Posted by: JEB at June 22, 2005 06:00 PM | Permalink to this comment Permalink

"Abuse of detainees without information useful to us certainly meets both criteria -- and especially if detainees apprehended in Iraq since 2003 are included this is the great majority of detainees"

Agree absolutely. But the tshirts in question, the Durbin, comments, the Amnesty comment etc all were in regard to Gitmo, which holds no one caught in Iraq, or to related places like Bagram, etc which also hold no one caught in Iraq.

Posted by: liberalhawk at June 22, 2005 06:06 PM | Permalink to this comment Permalink

Quite a lot could be said about this subject, but I would venture here only that most reported prisoner abuse to date seems to fall into the latter category -- that is, it was abuse outside of a properly supervised program to extract information from detainees.

allow me to refer you to a recent post from John Cole, who is (like our host) another non-insane conservative.
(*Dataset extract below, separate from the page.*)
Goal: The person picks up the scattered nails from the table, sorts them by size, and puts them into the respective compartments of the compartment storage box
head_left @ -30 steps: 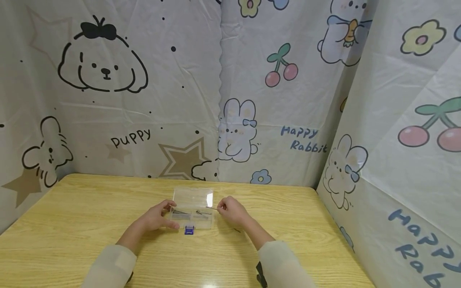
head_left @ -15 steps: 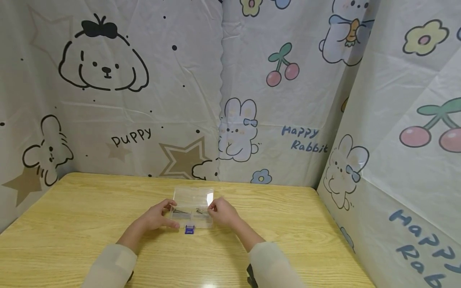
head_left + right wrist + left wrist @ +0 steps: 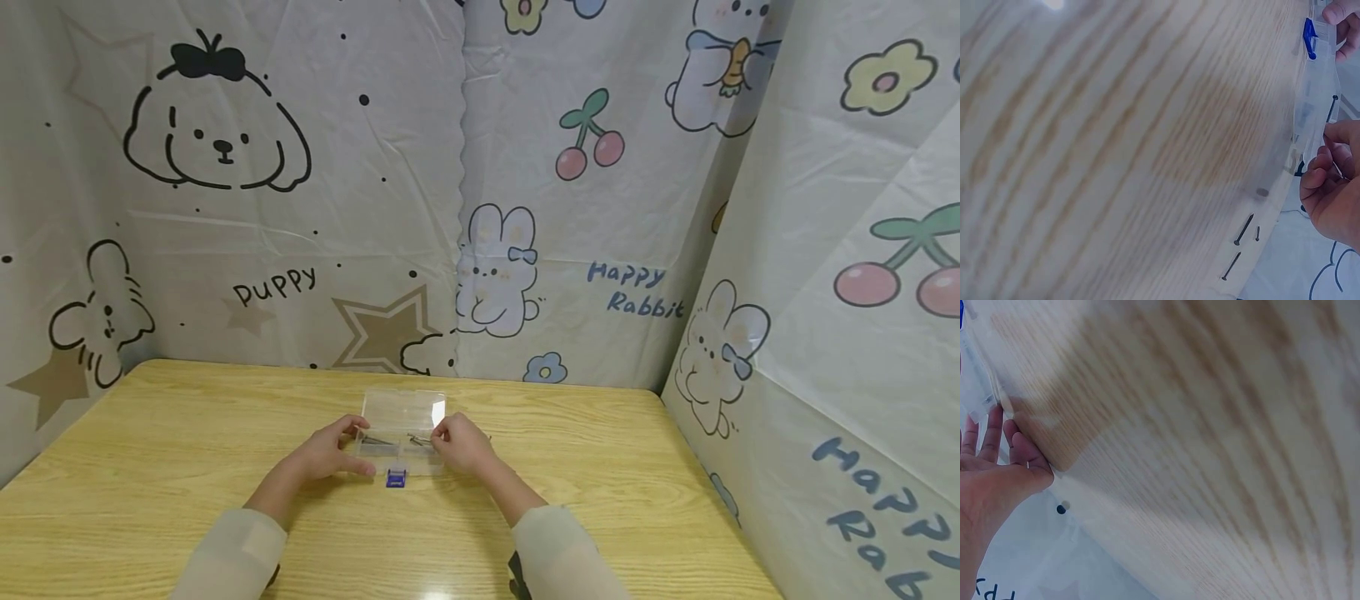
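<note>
A clear plastic box [image 3: 386, 457] with its lid [image 3: 397, 409] raised stands on the table. A blue latch [image 3: 396, 478] is at its front. Dark screws [image 3: 378, 441] lie in the left compartment, and more screws [image 3: 417, 440] show in the right one. My left hand [image 3: 328, 450] holds the box's left end, thumb at the front and fingers toward the back. At the right compartment, my right hand [image 3: 465, 444] pinches a dark screw [image 3: 1332, 107] between thumb and finger, its head sticking out. The curled fingers hide the rest of that screw.
In the right wrist view, a long screw [image 3: 1244, 229], a short one [image 3: 1257, 233] and another long one [image 3: 1231, 266] lie loose on the wooden table [image 3: 1116, 156]. A printed cloth [image 3: 397, 183] hangs behind the table and along its sides.
My right hand has moved left with the screw, from beside the box to over its right compartment. My left hand has stayed on the box's left end.
</note>
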`<state>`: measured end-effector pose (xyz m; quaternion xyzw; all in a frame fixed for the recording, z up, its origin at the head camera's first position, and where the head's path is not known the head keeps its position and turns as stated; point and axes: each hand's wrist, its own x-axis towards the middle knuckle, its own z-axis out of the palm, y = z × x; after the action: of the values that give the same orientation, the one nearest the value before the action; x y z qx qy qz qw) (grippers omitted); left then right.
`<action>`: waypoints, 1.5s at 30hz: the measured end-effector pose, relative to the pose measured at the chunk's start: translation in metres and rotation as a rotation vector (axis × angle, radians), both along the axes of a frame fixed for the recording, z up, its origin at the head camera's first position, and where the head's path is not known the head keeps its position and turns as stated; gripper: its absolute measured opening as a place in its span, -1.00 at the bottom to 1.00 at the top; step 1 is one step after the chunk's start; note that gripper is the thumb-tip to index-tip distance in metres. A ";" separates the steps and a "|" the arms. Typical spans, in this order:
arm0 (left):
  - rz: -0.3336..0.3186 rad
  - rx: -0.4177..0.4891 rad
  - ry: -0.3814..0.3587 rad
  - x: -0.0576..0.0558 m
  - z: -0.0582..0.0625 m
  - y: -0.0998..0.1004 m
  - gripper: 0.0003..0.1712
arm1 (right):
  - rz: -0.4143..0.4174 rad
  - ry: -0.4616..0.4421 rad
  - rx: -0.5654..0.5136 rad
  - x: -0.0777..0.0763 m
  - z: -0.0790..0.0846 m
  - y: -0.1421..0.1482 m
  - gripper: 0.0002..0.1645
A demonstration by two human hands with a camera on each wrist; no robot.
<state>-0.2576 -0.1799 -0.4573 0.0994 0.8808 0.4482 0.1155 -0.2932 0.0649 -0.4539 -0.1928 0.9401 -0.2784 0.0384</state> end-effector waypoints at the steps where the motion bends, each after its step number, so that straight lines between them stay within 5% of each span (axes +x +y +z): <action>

Cole argues rather persuasively that the conditions described in the letter from the FBI agent read by Dick Durbin were, in fact, entirely consistent with "approved" methods of interrogation...

http://www.balloon-juice.com/archives/005513.html

p. lukasiak, again you have avoided the question. What CAN we do?

since you are the one who approves of torture, I think that the question of what you think are the techniques to which you think American military personnel should be subject deserves an answer first.

But if I had to answer, I'd point to the geneva conventions....

Posted by: p.lukasiak at June 22, 2005 06:26 PM | Permalink to this comment Permalink

True enough, though frankly I doubt the prisoner abuse issue would be salient now overseas if the abuses at Abu Ghraib had not happened first; they enabled Arab media in particular to conflate sexual and other humiliation of Muslims picked up more or less at random with abuse of those held at Guantanamo, more of whom as you suggest are unambigiously terrorists.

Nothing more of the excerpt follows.